ASSIGNMENT.
Read the lines below. Copy out any that hold the string "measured".

DATA BELOW.

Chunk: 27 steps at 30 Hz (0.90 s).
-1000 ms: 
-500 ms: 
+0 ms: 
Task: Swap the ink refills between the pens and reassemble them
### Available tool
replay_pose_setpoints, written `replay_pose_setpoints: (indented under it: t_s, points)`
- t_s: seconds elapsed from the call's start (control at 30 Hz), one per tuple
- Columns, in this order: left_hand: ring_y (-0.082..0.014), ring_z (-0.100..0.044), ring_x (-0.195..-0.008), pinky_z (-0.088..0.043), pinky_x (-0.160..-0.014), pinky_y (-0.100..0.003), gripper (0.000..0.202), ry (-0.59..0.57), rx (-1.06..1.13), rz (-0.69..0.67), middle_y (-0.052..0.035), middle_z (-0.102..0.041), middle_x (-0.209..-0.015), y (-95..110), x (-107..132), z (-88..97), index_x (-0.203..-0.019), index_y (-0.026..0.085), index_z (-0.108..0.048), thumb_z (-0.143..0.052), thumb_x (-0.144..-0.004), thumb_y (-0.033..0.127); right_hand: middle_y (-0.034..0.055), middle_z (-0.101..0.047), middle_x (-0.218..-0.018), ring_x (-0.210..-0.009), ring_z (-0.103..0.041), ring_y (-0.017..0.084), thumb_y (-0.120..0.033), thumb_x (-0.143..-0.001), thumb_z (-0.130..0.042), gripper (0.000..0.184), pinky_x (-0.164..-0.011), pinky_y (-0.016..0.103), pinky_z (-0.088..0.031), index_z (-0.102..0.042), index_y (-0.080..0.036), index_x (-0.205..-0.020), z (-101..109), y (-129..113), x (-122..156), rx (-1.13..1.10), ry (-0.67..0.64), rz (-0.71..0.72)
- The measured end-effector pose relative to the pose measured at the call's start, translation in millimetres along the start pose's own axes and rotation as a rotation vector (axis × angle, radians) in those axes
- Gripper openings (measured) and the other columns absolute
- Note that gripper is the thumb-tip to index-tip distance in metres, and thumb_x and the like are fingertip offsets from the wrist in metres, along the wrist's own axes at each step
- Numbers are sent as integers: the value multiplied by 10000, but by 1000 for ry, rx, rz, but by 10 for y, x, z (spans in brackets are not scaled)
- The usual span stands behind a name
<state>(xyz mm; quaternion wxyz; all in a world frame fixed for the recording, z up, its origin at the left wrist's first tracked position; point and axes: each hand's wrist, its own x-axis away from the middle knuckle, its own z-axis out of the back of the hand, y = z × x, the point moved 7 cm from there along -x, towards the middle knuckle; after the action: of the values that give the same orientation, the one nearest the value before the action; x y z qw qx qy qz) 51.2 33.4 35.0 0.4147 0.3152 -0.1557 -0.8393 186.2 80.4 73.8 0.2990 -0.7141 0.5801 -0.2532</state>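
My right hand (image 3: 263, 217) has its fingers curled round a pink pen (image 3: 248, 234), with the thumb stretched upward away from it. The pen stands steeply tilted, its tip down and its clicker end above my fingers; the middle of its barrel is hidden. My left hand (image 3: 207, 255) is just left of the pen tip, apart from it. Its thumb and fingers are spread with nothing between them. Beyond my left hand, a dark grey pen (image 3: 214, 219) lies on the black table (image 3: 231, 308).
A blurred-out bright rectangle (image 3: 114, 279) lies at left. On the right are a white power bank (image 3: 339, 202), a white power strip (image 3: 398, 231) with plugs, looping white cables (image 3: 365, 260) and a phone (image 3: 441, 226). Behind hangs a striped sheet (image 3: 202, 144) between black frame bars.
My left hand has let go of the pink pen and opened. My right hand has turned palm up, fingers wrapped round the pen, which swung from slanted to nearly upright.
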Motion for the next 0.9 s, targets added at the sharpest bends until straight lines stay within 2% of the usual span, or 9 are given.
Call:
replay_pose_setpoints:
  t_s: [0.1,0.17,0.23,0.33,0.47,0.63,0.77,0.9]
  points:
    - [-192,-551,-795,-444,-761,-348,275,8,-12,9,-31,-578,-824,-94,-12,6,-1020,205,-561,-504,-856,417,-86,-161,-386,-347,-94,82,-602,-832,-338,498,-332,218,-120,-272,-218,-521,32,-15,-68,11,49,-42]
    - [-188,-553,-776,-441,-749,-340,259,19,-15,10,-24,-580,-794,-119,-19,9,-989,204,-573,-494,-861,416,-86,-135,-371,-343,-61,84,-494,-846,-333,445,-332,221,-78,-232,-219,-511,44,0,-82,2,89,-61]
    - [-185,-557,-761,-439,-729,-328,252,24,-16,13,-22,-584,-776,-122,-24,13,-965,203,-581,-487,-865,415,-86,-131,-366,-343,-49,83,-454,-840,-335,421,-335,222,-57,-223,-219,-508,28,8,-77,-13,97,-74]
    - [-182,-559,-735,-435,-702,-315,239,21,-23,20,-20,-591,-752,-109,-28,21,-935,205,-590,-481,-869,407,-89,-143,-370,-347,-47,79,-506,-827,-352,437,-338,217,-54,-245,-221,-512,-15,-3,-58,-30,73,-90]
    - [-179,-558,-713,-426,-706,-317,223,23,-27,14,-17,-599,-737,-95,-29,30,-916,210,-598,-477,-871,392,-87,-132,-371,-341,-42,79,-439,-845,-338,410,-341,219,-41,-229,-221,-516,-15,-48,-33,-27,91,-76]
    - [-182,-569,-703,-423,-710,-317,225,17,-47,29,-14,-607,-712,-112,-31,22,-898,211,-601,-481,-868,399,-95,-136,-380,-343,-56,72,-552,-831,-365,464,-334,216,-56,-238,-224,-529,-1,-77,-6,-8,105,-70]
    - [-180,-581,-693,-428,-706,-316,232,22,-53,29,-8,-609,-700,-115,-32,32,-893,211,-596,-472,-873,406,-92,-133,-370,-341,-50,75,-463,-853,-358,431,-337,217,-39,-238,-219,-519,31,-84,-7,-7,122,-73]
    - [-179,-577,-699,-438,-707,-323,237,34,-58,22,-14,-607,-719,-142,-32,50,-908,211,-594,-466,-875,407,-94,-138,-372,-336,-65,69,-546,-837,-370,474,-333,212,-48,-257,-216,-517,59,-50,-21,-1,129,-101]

EXERCISE RESPONSE.
- The measured end-effector pose relative to the pose measured at the call's start, translation in millimetres along the start pose's own axes and rotation as a rotation vector (axis × angle, radians) in those axes
- Gripper openings (measured) and the other columns absolute

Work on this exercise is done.